**Task:** Scan the material for the word "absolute" and copy each line where it occurs.
• • •
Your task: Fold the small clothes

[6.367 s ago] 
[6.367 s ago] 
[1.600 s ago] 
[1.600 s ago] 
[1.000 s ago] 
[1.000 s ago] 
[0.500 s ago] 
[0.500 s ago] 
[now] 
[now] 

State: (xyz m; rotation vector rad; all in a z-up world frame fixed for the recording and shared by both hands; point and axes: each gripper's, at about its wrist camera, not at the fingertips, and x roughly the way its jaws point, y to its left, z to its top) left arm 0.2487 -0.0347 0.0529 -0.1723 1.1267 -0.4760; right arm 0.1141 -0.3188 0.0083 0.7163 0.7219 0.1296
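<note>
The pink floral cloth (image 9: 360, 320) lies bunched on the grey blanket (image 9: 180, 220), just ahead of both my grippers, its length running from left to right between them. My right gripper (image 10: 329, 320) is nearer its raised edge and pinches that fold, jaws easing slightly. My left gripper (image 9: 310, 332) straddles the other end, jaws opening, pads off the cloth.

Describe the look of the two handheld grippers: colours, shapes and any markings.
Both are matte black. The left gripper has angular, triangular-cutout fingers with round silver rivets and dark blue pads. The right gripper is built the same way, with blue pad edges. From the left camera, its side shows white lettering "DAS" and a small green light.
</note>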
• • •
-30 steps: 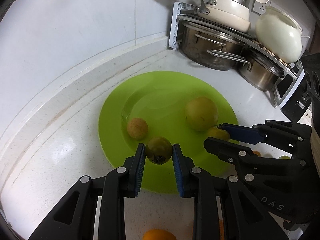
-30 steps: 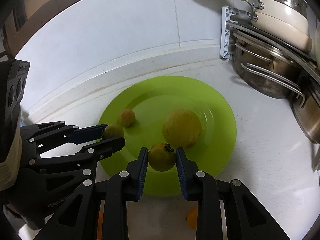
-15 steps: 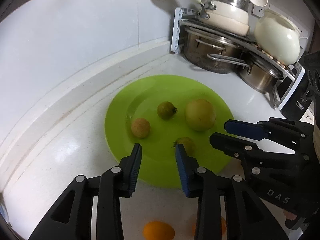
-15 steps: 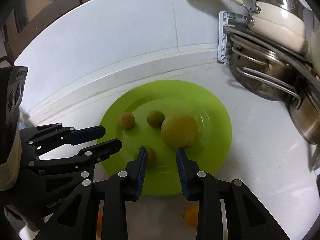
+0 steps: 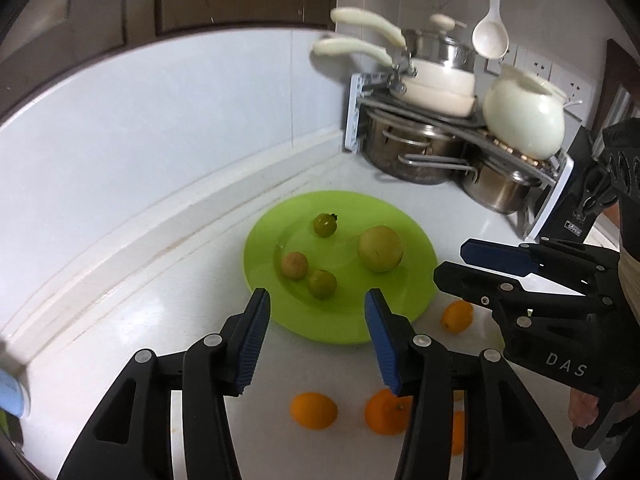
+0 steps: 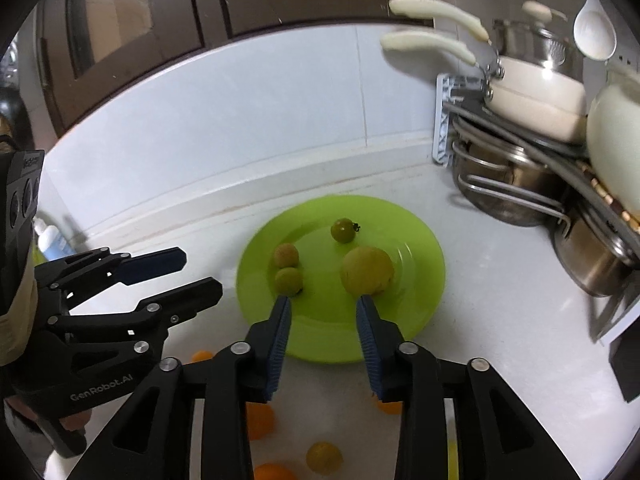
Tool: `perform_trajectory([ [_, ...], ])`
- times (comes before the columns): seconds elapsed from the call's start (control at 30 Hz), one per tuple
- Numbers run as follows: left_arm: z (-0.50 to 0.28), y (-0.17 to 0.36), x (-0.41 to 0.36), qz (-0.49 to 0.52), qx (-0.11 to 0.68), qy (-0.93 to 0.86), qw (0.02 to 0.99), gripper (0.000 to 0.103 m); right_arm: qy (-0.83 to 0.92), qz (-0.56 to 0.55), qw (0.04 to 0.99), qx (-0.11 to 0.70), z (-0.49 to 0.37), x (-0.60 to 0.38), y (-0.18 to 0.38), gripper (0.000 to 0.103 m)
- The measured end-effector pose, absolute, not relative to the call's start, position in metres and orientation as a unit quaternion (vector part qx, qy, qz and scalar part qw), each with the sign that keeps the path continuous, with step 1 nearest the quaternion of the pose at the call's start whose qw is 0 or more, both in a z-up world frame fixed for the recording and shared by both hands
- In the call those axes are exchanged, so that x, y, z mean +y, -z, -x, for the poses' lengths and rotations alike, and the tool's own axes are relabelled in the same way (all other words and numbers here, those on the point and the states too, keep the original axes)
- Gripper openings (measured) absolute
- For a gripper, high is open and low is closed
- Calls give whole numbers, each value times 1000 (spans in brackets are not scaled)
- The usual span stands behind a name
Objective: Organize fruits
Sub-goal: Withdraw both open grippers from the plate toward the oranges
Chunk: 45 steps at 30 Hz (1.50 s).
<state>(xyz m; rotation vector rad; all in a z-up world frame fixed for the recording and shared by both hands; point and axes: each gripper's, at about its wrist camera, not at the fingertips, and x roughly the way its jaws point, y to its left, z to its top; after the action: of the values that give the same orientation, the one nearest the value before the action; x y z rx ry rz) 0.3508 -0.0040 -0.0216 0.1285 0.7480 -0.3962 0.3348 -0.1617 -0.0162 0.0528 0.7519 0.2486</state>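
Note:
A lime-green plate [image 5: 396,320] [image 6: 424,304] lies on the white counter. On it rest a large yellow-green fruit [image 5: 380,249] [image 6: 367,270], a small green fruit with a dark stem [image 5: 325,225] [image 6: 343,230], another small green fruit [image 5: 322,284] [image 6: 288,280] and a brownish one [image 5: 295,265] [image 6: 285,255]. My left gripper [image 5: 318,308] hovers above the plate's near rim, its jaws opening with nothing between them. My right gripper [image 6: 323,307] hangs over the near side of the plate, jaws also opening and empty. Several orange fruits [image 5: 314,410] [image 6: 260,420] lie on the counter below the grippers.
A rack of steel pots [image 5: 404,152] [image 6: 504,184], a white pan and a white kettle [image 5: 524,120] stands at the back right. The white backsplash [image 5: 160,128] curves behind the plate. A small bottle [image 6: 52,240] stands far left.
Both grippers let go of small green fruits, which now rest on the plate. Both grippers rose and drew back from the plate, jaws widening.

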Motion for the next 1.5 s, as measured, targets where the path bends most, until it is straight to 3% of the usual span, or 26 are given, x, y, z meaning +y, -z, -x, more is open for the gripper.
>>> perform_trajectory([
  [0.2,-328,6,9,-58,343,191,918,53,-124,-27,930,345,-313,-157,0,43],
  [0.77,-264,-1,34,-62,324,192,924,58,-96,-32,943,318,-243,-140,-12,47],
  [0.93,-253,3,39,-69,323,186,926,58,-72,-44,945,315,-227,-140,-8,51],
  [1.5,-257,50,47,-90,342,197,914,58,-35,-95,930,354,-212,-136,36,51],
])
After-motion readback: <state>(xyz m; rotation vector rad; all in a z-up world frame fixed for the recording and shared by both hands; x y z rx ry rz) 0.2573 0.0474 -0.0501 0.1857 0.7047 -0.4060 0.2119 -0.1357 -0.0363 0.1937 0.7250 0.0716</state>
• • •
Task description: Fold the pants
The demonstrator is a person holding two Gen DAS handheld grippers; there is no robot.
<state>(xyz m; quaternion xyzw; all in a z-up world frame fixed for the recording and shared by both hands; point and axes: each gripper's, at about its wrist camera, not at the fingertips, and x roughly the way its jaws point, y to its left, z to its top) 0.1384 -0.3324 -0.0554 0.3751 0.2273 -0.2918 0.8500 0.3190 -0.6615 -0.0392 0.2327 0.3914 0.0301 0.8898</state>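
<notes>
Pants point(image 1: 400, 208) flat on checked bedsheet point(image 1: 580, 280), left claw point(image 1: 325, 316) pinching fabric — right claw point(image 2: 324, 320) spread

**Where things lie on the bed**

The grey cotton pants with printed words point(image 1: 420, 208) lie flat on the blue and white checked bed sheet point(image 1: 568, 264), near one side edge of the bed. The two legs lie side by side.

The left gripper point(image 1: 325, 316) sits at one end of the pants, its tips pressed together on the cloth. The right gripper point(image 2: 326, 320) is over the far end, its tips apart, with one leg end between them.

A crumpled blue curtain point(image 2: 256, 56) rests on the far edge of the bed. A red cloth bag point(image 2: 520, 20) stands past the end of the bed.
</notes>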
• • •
**Response box:**
- The measured end-effector pose, absolute, not relative to the call's start, position in metres and orientation as a unit quaternion (vector part qx, qy, qz and scalar part qw), each with the sign that keeps the path continuous, with step 1 nearest the quaternion of the pose at the call's start whose qw is 0 or more, both in a z-up world frame fixed for the recording and shared by both hands
- Gripper openings (measured) absolute

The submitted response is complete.